Billing itself as the “birthplace of American organic agriculture,” the Rodale Institute was founded in 1947 by J.I. Rodale to combat “the nutrient poverty and poor health of the nation’s soil” in the wake of World War II. Today the institute is one of the foremost defenders of organic farming and critics of conventional agriculture, maintaining close relationships with high-profile anti-GMO advocacy groups in the United States.
Maria Rodale, former chairman and CEO of Rodale Inc. and granddaughter of J.I. Rodale has served as an advisory board member to the Center for Food Safety (CFS) and Organic Consumers Association (OCA), both vocally anti-GMO outfits known for their aggressive public relations and litigation tactics.

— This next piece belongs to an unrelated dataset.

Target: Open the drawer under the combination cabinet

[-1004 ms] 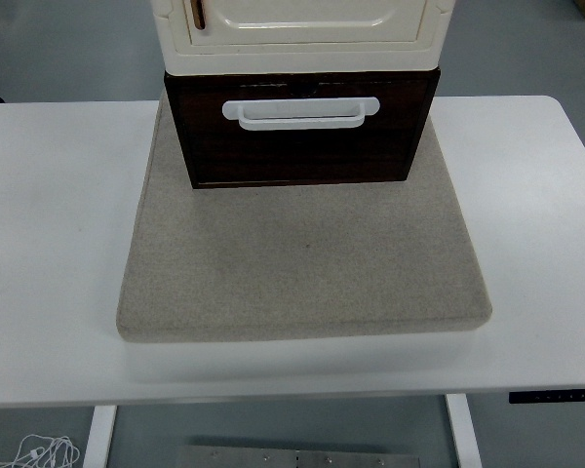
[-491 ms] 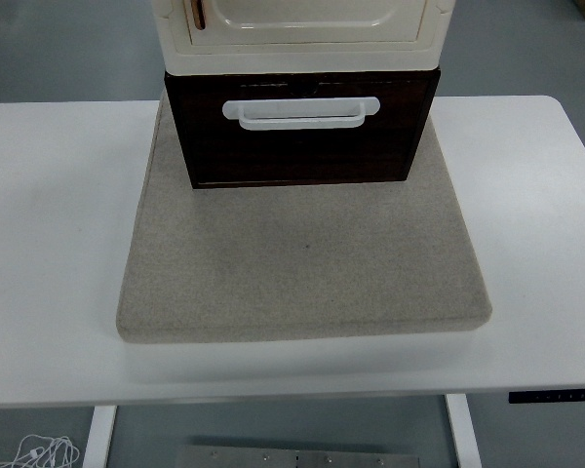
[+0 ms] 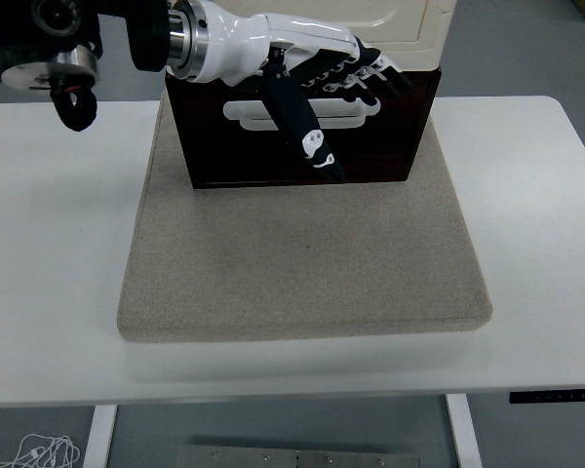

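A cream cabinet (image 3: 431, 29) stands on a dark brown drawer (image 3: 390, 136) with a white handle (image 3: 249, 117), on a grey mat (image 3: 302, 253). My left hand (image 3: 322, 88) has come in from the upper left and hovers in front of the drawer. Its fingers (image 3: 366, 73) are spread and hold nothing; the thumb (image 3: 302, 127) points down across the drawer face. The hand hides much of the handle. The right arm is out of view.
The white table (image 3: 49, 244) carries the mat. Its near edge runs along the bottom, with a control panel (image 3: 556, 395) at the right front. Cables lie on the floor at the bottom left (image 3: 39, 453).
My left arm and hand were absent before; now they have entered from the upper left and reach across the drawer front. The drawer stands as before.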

Center for Food Safety, funded largely by the organic food industry, frequently sues the US Environmental Protection Agency and biotech companies to restrict or ban the use of synthetic pesticides and GMO crops. The advocacy group says its work is meant to counter the “widespread misconceptions regarding GMOs, some of which have infiltrated supposedly objective information purveyed by government agencies.”

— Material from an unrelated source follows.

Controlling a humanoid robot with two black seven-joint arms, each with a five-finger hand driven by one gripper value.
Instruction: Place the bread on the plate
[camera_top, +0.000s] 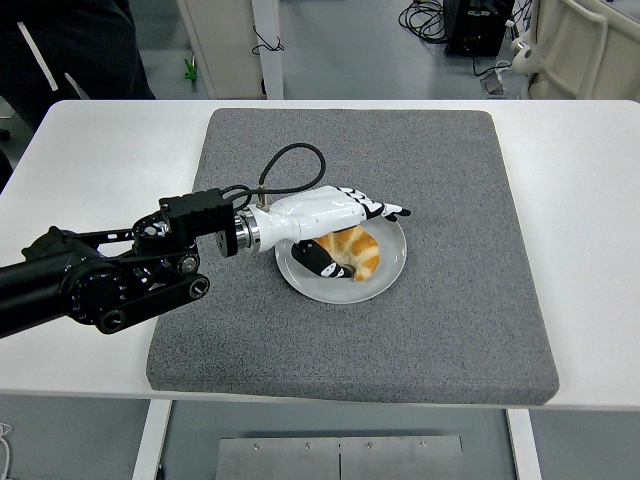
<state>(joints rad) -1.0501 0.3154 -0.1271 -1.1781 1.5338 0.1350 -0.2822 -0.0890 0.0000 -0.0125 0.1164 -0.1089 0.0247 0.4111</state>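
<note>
Over the grey mat (450, 300), the left hand (335, 222) is held above the plate (392, 268) with fingers (385, 211) extended, gripping nothing. On the plate the bread (352, 249) is seen lying. Should the thumb beneath be dragged during withdrawal, the bread could be pulled off.

Hidden and cut-off parts, head view

The left hand (335, 222) lies over the upper left part of the bread (350, 250), and its thumb covers the bread's lower left edge, so whether the thumb touches the bread cannot be told; the plate (390, 268) is hidden under hand and bread along its left side; the left arm (95, 285) runs out past the left edge; the person (70, 45) at the top left is cut off by the top edge, only dark clothing showing; the table (580, 200) is cut at both side edges
</note>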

For many years, OCA was the largest donor to U.S. Right to Know (USRTK), a California-based advocacy group that harasses agricultural scientists who defend crop biotechnology. Using Freedom of Information Act (FOIA) requests, USRTK gains access to the private communications of academic researchers, regulators and journalists and leaks the information online, alleging collusion between biotech companies, the US government and media. The group’s investigations have been used as evidence in a series of lawsuits against Bayer claiming its weed killer Roundup (glyphosate) causes cancer.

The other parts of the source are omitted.